(Material for this task)
::::

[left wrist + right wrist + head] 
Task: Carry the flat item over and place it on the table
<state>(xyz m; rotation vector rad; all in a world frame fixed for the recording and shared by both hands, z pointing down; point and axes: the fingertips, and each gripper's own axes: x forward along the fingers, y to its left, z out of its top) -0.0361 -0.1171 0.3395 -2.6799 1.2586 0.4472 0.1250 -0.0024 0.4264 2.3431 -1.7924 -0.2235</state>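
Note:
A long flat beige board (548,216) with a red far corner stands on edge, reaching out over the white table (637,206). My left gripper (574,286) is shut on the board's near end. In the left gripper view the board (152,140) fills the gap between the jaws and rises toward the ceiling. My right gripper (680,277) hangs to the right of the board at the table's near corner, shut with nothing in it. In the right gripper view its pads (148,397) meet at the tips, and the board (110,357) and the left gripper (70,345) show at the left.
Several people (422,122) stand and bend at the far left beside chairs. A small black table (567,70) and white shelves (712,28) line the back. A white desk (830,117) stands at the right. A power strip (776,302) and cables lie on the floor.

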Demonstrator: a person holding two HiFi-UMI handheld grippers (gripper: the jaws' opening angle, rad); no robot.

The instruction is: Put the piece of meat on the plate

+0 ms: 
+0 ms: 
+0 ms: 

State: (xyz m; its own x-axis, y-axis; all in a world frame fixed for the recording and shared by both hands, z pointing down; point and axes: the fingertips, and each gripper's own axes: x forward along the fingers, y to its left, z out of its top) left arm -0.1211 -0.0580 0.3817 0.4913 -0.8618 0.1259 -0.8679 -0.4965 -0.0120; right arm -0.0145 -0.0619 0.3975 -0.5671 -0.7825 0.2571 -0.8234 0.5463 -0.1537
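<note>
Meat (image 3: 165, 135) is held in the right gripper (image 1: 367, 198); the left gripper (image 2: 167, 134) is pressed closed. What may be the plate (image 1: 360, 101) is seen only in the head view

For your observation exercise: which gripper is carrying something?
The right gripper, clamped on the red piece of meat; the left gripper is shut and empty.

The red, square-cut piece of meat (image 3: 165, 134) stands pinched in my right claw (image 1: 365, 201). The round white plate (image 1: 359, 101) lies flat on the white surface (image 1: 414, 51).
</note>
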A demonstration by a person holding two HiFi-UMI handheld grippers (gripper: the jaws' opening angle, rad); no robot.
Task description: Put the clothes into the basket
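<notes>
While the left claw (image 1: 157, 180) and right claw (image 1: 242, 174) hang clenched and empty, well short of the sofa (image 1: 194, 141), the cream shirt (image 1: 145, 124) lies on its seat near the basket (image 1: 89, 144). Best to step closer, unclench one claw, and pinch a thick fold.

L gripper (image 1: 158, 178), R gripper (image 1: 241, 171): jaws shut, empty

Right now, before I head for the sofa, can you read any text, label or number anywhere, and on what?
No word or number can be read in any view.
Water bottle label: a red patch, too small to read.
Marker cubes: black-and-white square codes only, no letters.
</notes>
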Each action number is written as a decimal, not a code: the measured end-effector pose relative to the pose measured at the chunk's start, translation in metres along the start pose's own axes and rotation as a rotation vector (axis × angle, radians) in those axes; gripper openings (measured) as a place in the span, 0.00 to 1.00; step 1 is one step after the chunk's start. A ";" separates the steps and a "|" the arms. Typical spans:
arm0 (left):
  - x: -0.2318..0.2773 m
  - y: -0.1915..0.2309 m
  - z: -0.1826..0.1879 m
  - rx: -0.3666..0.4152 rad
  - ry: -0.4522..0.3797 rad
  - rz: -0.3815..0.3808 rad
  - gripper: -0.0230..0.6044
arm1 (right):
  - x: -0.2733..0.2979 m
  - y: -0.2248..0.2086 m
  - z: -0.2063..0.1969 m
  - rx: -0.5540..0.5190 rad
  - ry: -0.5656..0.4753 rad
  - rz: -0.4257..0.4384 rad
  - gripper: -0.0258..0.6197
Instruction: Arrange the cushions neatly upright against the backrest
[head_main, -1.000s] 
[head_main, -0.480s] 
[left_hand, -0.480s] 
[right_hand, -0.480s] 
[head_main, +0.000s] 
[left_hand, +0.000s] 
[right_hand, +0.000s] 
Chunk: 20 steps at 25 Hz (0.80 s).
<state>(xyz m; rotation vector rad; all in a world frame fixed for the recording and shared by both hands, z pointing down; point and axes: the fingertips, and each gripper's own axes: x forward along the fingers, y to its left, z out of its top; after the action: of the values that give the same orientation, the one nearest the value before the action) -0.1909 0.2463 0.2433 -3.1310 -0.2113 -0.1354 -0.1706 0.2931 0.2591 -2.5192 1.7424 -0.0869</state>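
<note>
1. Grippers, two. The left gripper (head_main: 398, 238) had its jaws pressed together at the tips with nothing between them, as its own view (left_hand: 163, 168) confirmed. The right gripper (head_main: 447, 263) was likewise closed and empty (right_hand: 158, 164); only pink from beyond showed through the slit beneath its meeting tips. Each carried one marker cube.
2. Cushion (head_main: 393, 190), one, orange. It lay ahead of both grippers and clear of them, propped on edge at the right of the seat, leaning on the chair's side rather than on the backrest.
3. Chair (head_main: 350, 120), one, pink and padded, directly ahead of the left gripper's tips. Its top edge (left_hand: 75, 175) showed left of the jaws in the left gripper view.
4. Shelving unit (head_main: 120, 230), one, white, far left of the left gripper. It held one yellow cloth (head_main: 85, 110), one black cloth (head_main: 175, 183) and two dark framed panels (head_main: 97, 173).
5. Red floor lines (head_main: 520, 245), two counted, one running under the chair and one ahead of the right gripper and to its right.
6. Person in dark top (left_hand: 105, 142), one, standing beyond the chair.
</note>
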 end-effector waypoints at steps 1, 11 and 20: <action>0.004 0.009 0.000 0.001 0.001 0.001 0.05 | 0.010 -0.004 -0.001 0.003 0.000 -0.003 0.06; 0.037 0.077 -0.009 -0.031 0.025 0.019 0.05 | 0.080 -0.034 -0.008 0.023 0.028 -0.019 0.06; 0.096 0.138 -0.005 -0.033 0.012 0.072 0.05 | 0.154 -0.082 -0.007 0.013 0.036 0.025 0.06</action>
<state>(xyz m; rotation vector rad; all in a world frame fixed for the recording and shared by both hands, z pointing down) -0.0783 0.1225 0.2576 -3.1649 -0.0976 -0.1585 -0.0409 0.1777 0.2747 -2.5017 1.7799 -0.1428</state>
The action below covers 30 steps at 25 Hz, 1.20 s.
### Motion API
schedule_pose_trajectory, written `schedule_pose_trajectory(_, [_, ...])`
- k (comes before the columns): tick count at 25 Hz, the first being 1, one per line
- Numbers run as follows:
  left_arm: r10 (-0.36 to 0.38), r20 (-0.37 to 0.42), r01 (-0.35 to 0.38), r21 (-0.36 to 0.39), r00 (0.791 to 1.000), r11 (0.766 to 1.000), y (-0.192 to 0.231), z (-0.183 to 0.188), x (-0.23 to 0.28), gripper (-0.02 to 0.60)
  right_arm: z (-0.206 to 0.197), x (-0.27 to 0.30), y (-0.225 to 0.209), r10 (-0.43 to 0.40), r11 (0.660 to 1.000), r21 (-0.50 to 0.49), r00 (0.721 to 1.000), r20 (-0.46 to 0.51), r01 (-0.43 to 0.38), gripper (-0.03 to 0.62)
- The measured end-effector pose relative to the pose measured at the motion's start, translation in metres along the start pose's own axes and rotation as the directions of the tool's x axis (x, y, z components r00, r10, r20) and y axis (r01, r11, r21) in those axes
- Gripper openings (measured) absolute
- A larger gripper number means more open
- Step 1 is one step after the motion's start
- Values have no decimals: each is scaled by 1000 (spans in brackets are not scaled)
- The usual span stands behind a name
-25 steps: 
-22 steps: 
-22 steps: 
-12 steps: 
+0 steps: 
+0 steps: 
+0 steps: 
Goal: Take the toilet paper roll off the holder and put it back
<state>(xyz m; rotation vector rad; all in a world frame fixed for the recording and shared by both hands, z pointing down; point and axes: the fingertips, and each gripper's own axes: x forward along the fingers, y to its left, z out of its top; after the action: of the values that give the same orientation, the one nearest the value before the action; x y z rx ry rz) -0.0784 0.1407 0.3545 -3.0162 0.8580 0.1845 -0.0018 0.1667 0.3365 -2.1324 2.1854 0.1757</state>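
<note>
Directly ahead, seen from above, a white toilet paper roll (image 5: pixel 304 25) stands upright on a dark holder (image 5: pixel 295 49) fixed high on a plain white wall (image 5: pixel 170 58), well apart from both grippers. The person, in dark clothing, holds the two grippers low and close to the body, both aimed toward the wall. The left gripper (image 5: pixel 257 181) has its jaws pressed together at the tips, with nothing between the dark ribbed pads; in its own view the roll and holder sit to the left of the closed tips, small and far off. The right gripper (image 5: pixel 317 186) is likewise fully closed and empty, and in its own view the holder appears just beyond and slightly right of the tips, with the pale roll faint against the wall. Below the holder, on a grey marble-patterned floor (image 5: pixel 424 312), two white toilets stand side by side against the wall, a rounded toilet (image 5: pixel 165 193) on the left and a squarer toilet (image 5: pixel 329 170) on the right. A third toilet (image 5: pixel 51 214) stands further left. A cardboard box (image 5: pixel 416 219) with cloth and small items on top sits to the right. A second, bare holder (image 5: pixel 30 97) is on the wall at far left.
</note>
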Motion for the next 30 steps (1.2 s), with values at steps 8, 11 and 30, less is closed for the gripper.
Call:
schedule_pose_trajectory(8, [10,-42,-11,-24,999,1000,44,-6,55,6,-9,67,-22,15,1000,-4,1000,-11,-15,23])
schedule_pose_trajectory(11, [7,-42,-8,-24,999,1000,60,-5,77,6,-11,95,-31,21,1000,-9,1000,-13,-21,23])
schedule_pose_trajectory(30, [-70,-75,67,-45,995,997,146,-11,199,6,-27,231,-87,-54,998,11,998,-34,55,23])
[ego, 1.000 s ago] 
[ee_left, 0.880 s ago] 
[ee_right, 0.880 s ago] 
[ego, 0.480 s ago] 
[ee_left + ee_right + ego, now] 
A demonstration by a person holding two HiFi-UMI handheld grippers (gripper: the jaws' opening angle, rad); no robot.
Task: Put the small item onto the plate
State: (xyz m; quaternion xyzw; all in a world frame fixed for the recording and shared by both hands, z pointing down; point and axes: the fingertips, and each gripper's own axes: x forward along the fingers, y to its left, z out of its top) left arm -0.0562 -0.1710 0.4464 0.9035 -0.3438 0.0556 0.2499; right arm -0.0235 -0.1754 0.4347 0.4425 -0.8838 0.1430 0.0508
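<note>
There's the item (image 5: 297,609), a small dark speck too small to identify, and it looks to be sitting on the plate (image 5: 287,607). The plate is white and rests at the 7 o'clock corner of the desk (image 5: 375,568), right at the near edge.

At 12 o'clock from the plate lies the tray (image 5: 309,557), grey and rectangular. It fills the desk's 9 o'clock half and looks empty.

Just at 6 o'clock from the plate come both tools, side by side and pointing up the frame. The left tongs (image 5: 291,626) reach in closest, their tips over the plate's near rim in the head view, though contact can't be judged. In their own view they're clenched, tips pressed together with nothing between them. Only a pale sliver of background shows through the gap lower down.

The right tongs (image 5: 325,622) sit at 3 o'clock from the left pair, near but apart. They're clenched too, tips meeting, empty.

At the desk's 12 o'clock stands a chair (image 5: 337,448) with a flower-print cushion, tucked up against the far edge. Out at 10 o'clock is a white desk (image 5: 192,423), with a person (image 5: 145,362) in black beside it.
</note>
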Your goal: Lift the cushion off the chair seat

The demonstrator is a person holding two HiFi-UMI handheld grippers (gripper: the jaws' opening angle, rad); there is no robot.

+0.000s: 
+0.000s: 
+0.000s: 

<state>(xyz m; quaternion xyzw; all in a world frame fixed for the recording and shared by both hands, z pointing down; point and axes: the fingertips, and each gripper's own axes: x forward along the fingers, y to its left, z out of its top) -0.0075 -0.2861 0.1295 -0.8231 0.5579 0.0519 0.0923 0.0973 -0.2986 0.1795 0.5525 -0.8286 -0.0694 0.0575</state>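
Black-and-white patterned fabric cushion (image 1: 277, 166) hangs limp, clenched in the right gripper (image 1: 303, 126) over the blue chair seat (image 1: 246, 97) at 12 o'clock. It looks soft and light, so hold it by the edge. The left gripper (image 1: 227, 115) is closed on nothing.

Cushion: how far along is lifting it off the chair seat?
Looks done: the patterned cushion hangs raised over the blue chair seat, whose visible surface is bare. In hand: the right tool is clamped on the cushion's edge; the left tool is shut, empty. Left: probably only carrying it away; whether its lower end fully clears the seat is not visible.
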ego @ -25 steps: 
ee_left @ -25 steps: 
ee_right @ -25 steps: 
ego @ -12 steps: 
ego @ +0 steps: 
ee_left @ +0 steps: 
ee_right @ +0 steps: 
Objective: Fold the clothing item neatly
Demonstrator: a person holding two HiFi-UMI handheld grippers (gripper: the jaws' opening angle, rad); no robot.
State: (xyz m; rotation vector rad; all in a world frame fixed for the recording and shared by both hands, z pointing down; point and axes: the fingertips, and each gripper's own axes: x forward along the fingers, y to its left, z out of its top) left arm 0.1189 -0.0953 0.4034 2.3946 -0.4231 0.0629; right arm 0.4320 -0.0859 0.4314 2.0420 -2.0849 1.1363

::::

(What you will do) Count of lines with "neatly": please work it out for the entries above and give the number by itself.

(Reply) 2